Birds need to have access to a supply of water all year round. They need to bathe and keep their feathers in good condition, and they need to drink it too. Ponds provide water for birds and attract additional wildlife to your garden. However, it is likely they may freeze over throughout winter and can be difficult to keep thawed during the day. Additional sources of water should also be provided if you do have a pond in your garden.
Bird Baths are a helpful way of providing water for birds and should be positioned in a sheltered position with shrubs nearby for perching and safety. They do need regular cleaning as they develop a build-up of algae, dead leaves and bird droppings. Remember to break up any ice in your birdbath in harsh weather, and if it is completely frozen remove all the ice and refill so that the birds always have access to some water. Refill your birdbath with clean, fresh water on a regular basis all year round.
Shelter and Nesting Sites
Birds need sheltered places where they can roost at night or shelter from predators or bad weather. Trees are ideal roosting spots for starlings and larger birds but small birds often prefer to shelter in shrubs and hedges. Dense climbers, conifers and evergreen shrubs provide protection against cold winds and can also provide useful nesting spots in spring.

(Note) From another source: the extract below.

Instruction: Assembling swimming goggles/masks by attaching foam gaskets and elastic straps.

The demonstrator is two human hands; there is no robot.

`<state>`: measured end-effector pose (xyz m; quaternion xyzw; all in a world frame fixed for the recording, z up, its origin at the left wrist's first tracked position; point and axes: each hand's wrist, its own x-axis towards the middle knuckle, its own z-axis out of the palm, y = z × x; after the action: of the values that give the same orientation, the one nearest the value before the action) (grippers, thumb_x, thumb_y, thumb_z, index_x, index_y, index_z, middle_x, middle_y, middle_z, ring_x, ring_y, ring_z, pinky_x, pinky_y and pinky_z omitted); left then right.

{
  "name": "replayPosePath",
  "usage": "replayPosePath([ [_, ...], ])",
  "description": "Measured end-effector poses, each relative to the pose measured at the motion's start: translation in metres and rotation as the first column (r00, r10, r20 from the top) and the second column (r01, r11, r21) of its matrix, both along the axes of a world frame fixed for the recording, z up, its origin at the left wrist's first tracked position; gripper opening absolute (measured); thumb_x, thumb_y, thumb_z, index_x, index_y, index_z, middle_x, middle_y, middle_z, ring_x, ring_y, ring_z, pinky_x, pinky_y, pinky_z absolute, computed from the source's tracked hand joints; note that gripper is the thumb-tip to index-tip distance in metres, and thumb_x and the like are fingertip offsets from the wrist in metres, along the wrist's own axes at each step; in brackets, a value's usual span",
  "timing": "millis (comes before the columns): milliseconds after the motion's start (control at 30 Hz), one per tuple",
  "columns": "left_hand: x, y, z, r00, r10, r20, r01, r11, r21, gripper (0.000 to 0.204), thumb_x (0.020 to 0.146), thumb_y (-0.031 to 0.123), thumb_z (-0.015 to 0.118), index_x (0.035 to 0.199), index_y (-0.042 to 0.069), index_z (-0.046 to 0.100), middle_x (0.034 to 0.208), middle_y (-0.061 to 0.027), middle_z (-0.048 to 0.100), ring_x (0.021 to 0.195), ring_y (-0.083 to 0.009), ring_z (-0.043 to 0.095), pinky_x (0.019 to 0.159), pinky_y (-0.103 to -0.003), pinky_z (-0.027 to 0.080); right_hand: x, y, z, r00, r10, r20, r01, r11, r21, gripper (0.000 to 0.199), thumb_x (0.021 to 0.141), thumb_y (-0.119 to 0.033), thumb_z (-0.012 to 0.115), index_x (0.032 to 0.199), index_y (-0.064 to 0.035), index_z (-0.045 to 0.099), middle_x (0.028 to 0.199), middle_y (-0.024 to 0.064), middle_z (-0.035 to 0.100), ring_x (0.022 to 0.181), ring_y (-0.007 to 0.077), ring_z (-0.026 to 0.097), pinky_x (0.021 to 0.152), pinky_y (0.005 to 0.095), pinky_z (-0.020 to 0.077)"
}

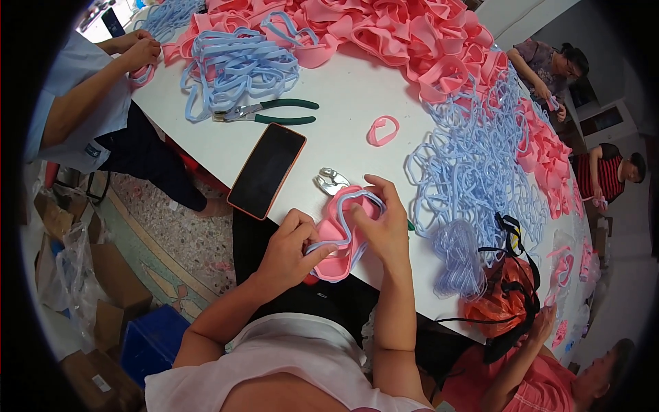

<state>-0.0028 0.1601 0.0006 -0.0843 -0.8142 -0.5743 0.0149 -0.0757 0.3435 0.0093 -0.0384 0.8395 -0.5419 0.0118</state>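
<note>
My left hand (287, 248) pinches the near left side of a soft pink frame-shaped piece (336, 233), thumb on top. A light blue strip (345, 221) runs along its rim. My right hand (386, 223) grips the far right side of the piece, its index finger raised over the edge. Just beyond it lies a shiny metal tool head (331, 180); my right hand and the piece hide the rest. Farther left, a black phone with an orange edge (267, 171) lies on the white table (343, 110).
Green-handled pliers (268, 111) lie by a pile of light blue strips (240, 69). A pink loop (383, 130) lies mid-table. Pink pieces (384, 27) heap at the back, tangled blue strips (473, 158) on the right, near a red bag (504, 295). Several people work around the table.
</note>
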Motion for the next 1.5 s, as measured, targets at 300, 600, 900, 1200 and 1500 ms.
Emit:
replayPosePath([
  [300,-0.002,0.016,-0.019,0.975,0.095,-0.203,-0.093,0.996,0.02,0.024,0.081,0.009,0.075,0.077,0.0,0.053,0.087,-0.0068,0.046,0.063,-0.0097,0.041,0.052,-0.024,0.034,0.008,0.011,-0.001,0.999,-0.008,0.048,0.026,0.921,-0.388,0.063,0.066,0.011,0.048,0.127,-0.0028,0.052,0.118,0.0137,0.051,0.104,0.0205,0.054,0.087,0.0281,0.0468],
  [600,-0.001,0.018,-0.022,0.978,0.095,-0.188,-0.088,0.995,0.044,0.022,0.081,0.007,0.075,0.077,-0.001,0.055,0.09,-0.0069,0.047,0.063,-0.0092,0.042,0.053,-0.024,0.035,0.011,0.004,0.021,0.866,0.151,-0.476,0.044,0.927,0.373,0.049,0.062,0.009,0.061,0.108,-0.0079,0.065,0.121,0.0144,0.055,0.107,0.0319,0.054,0.083,0.039,0.046],
  [900,-0.003,0.016,-0.013,0.981,0.101,-0.165,-0.093,0.994,0.059,0.022,0.08,0.008,0.076,0.076,-0.001,0.056,0.09,-0.007,0.049,0.064,-0.0097,0.045,0.055,-0.023,0.037,0.004,0.012,0.03,0.782,0.351,-0.514,0.014,0.816,0.578,0.021,0.07,-0.004,0.073,0.088,-0.0046,0.061,0.102,0.0096,0.06,0.094,0.0288,0.058,0.076,0.0389,0.0474],
  [1200,-0.002,0.02,-0.011,0.969,0.106,-0.224,-0.102,0.994,0.031,0.019,0.079,0.008,0.075,0.077,0.0,0.057,0.091,-0.0083,0.05,0.069,-0.0133,0.048,0.058,-0.025,0.039,0.011,0.017,0.026,0.883,0.175,-0.435,-0.03,0.947,0.321,0.014,0.078,0.008,0.066,0.085,0.0012,0.056,0.104,0.0127,0.063,0.071,0.0213,0.062,0.06,0.029,0.0496],
  [1500,0.0,0.017,-0.012,0.977,0.103,-0.185,-0.094,0.994,0.057,0.02,0.08,0.008,0.075,0.081,-0.001,0.057,0.092,-0.0096,0.049,0.071,-0.0163,0.049,0.06,-0.028,0.042,0.014,0.018,0.033,0.956,0.054,-0.287,-0.017,0.992,0.129,0.011,0.084,0.007,0.061,0.088,0.001,0.053,0.107,0.0117,0.064,0.079,0.0156,0.059,0.071,0.0273,0.0495],
])
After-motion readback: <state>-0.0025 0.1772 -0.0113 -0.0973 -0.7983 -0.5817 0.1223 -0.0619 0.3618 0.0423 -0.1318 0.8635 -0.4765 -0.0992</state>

It is possible to encourage birds to nest in your garden by providing them with nest boxes. Birds that are often found to use nesting boxes include Sparrows, Great tits, Blue tits and Robins. Nest boxes need to be positioned somewhere hidden away where they won’t be disturbed by humans or predators. Avoid sites near bird feeders as nesting birds would be forced to defend their territory from other birds seeking food. During winter, nest boxes should be cleared of any old nest material to prevent pests and diseases spreading to next year’s occupants.